2. Promoting MAPK signaling pathway of rat chondrocytes

After the pressure with different intensity is acted on the rat chondrocyte for 0.5h, the total cell protein is extracted for Western-blot detection, and the result is shown in FIG. 5: both low intensity pressure (4 Hz, sine wave, peak 8 v) and high intensity pressure (4 Hz, sine wave, peak 15 v) activate MAPK signaling pathways, promoting phosphorylation of ERK and JNK.

3. Promoting MAPK signaling pathway of rat osteoblasts

After the pressure with different intensity is acted on the rat osteoblast for 0.5h, the total cell protein is extracted for Western-blot detection, and the result is shown in FIG. 6: both low intensity pressure (4 Hz, sine wave, peak 8 v) and high intensity pressure (4 Hz, sine wave, peak 15 v) activate MAPK signaling pathways, promoting phosphorylation of ERK and JNK.

While the preferred embodiments of the present invention have been illustrated and described, the present invention is not limited to the embodiments, and various equivalent modifications and substitutions can be made by one skilled in the art without departing from the spirit of the present invention, and these equivalent modifications and substitutions are intended to be included in the scope of the present invention as defined in the appended claims.

Claims (7)

1. A cell cycle pressure electrokinetic applicator comprising:

a magnetic cover slip arranged on the cells and comprising a cover slip body and a first magnetic conduction sheet arranged in the cover slip body;

the pressure applying mechanism is used for carrying the cell culture dish and comprises a carrying plate, an electromagnetic generation sheet arranged in the carrying plate, a variable resistor electrically connected with the electromagnetic generation sheet and a second magnetic conduction sheet arranged on the upper carrying plate and the lower carrying plate;

and the arbitrary waveform generator is electrically connected with the pressure applying mechanism.

2. The cell cycle pressure electrokinetic applicator of claim 1, wherein:

the magnetic cover glass and the first magnetic conduction sheet are round, and the diameter of the first magnetic conduction sheet is 1/7-1/5 of the diameter of the magnetic cover glass.

3. The cell cycle pressure electrokinetic applicator of claim 1, wherein:

the first magnetic conductive sheet and the second magnetic conductive sheet are iron sheets, and the electromagnetic generating sheet is an electromagnetic coil or an electromagnet.

4. The cell cycle pressure electrokinetic applicator of claim 1, wherein:

wherein the power of the electromagnetic generating sheet is 2.5W, the suction force is 2KC, and the jump voltage is 12V and 24V.
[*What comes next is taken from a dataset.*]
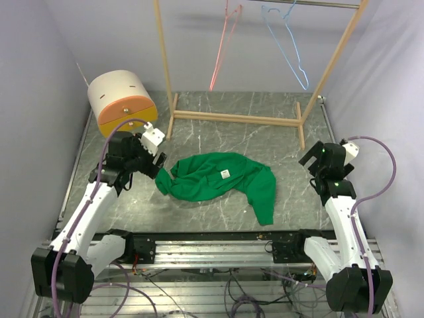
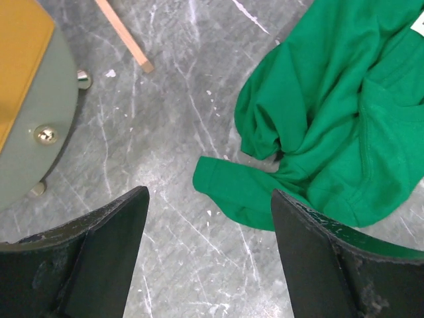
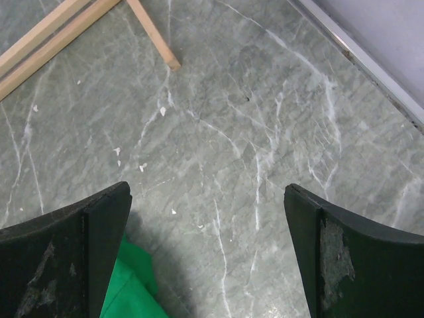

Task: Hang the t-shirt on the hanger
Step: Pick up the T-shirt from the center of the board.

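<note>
Work at its very start: the t-shirt [image 1: 222, 182] lies crumpled in a heap at the middle of the table [image 1: 218, 132], its white label [image 1: 225, 174] showing and one sleeve trailing toward 5 o'clock; the hanger [image 1: 286, 46], pale blue wire, hangs bare on the wooden rack [image 1: 232, 118] at about 1 o'clock from the heap, well apart from it, with a pink hanger [image 1: 222, 46] beside it at 12 o'clock; the left gripper [image 2: 209, 195] hovers at the t-shirt's 9 o'clock edge, jaws spread wide over a fold of green cloth, nothing pinched between them; the right gripper [image 3: 207, 189] sits at 3 o'clock, just off the cloth, jaws equally wide over bare marble, holding nothing; judged from this, no part of the job is done: the garment has to be picked up, its neck opened, and the hanger taken or steadied and threaded through to the shoulders
</note>
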Robot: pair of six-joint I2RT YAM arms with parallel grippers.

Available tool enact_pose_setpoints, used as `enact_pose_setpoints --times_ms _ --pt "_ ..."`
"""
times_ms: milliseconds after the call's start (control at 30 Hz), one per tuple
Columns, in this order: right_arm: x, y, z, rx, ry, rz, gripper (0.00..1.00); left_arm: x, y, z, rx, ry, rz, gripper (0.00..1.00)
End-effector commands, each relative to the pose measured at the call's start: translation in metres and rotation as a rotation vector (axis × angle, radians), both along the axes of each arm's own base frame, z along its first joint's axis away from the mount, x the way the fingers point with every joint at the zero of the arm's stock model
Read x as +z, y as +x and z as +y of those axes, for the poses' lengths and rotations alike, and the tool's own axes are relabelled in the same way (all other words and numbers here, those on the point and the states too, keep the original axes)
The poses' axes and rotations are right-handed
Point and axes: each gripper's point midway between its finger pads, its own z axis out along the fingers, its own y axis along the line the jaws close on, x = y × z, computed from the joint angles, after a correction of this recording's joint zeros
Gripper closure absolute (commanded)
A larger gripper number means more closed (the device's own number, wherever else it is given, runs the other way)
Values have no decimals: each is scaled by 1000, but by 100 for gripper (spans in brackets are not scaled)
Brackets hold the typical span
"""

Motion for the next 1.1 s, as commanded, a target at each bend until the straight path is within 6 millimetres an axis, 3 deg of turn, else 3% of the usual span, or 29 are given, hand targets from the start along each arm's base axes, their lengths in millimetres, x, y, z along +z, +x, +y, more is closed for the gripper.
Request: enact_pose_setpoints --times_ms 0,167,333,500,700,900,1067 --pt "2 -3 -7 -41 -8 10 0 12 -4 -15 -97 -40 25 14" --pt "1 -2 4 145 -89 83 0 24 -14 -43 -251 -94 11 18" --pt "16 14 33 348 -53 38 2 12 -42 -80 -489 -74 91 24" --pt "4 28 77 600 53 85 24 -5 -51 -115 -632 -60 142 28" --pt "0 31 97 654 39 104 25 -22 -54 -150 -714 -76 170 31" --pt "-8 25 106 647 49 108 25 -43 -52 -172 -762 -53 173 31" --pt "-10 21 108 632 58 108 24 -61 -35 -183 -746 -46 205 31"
5. The cell cycle pressure electrokinetic applicator of claim 1, wherein:

the number of the electromagnetic generating sheets is a plurality of the electromagnetic generating sheets, and the electromagnetic generating sheets are arranged in the bearing plate in a matrix mode.

6. The cell cycle pressure electrokinetic application device according to claim 1, wherein the cell cycle pressure electrokinetic device comprises,

the size of the second magnetic conduction sheet is at least equal to that of the first magnetic conduction sheet.

7. A method of applying periodic pressure to cells using the electric applicator of any one of claims 1 to 6, comprising the steps of:

A. placing the magnetic cover glass in a cell culture dish after cleaning treatment, covering the cell culture dish, and placing the cell culture dish on a pressure applying mechanism;

B. the pressure applying mechanism is connected with an arbitrary waveform generator, and the magnitude and the frequency of the periodic pressure are adjusted by adjusting the field intensity and the frequency of the magnetic field, so that the periodic pressure with various parameters is generated.